Newcleo, la società che vuole realizzare i reattori modulari nucleari, va alla conquista del Nasdaq. Ma la startup del fisico e manager Stefano Buono è in corsa contro il tempo nei confronti dei propri concorrenti e soprattutto delle proprie finanze. Intanto la politica europea, che ha appoggiato l’azienda mirata a usare come combustibile atomico le scorie delle centrali nucleari francesi e britanniche, non apprezza la mossa che privilegia Wall Street, i rapporti con l’Ai Usa e con la Casa Bianca.

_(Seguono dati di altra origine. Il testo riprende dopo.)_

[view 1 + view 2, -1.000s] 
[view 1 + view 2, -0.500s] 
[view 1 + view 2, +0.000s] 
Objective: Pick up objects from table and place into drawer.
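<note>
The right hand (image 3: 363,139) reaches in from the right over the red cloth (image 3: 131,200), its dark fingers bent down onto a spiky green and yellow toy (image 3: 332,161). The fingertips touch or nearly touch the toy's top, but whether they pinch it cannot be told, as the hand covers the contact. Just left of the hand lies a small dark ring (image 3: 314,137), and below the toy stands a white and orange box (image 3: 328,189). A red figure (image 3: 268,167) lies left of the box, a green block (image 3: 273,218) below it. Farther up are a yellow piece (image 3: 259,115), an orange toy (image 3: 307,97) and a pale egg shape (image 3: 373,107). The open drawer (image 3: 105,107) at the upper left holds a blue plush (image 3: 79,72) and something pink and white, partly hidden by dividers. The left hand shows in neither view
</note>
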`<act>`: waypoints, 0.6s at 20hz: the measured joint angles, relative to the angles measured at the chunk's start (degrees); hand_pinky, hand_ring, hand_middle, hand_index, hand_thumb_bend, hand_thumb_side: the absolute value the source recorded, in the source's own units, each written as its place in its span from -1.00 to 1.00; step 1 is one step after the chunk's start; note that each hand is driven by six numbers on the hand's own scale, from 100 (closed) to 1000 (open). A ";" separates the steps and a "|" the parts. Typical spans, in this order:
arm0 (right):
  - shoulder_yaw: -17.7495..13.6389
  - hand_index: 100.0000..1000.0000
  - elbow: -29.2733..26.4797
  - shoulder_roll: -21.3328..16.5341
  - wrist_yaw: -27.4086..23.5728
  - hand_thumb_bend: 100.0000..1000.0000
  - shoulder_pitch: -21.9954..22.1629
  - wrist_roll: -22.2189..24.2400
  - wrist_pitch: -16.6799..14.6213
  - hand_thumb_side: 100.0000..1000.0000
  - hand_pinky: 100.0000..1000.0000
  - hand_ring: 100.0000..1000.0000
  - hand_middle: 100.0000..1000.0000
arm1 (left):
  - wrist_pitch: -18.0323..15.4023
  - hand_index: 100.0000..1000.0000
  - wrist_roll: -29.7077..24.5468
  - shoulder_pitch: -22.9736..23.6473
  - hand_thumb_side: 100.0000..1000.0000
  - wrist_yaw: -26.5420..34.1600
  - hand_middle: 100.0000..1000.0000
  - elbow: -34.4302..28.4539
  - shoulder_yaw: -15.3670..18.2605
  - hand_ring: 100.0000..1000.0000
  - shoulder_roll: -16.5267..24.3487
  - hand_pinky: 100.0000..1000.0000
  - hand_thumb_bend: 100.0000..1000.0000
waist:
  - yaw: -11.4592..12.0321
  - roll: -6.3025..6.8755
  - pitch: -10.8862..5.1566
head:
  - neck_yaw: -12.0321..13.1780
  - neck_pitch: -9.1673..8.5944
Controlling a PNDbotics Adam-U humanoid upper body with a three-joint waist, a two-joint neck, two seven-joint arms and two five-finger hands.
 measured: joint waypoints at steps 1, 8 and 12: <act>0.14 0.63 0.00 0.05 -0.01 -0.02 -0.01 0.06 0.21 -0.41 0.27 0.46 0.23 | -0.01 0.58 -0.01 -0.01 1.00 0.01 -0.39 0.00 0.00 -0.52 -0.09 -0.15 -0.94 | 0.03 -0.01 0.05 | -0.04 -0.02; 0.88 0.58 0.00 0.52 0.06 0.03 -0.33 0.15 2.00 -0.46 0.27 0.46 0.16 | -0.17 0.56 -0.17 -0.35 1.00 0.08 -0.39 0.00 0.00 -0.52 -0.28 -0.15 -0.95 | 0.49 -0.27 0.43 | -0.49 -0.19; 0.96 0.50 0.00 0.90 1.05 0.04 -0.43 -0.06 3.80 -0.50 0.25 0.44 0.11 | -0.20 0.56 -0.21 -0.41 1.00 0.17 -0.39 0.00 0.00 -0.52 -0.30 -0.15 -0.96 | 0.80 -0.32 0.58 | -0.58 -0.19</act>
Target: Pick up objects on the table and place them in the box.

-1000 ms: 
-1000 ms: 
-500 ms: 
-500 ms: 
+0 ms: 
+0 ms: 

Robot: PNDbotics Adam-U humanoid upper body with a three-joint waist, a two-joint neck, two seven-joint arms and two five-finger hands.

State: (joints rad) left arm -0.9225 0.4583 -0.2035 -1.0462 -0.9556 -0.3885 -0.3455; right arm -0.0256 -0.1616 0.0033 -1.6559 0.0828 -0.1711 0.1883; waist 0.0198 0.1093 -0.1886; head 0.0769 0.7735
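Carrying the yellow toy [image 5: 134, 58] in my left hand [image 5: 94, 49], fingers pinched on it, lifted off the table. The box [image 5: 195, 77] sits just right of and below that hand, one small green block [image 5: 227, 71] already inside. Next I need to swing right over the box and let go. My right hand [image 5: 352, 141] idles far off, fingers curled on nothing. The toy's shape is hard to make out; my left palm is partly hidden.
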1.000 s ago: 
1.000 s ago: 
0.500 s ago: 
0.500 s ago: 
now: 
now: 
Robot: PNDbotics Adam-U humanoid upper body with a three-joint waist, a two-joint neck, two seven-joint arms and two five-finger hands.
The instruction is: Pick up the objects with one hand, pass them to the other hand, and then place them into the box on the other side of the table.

L’annuncio della quotazione di Newcleo al Nasdaq tramite la fusione inversa (reverse merger) con la Spac NewHold Investment Corp III (Nhic), le cui azioni sono già scambiate al listino hi-tech di New York, è un momento di rottura per la società italo-francese. L’operazione, che assegna alla società una valutazione di circa 2,4 miliardi di dollari, posiziona l’azienda al centro dei flussi di capitale americani, sfruttando la crescente domanda di energia elettrica destinata ad alimentare l’espansione dei data center per l’intelligenza artificiale. Dietro l’ottimismo per la quotazione a Wall Street, tuttavia, emerge un quadro complesso fatto di sfide ingegneristiche estreme, tensioni finanziarie e un posizionamento geopolitico che solleva diversi interrogativi.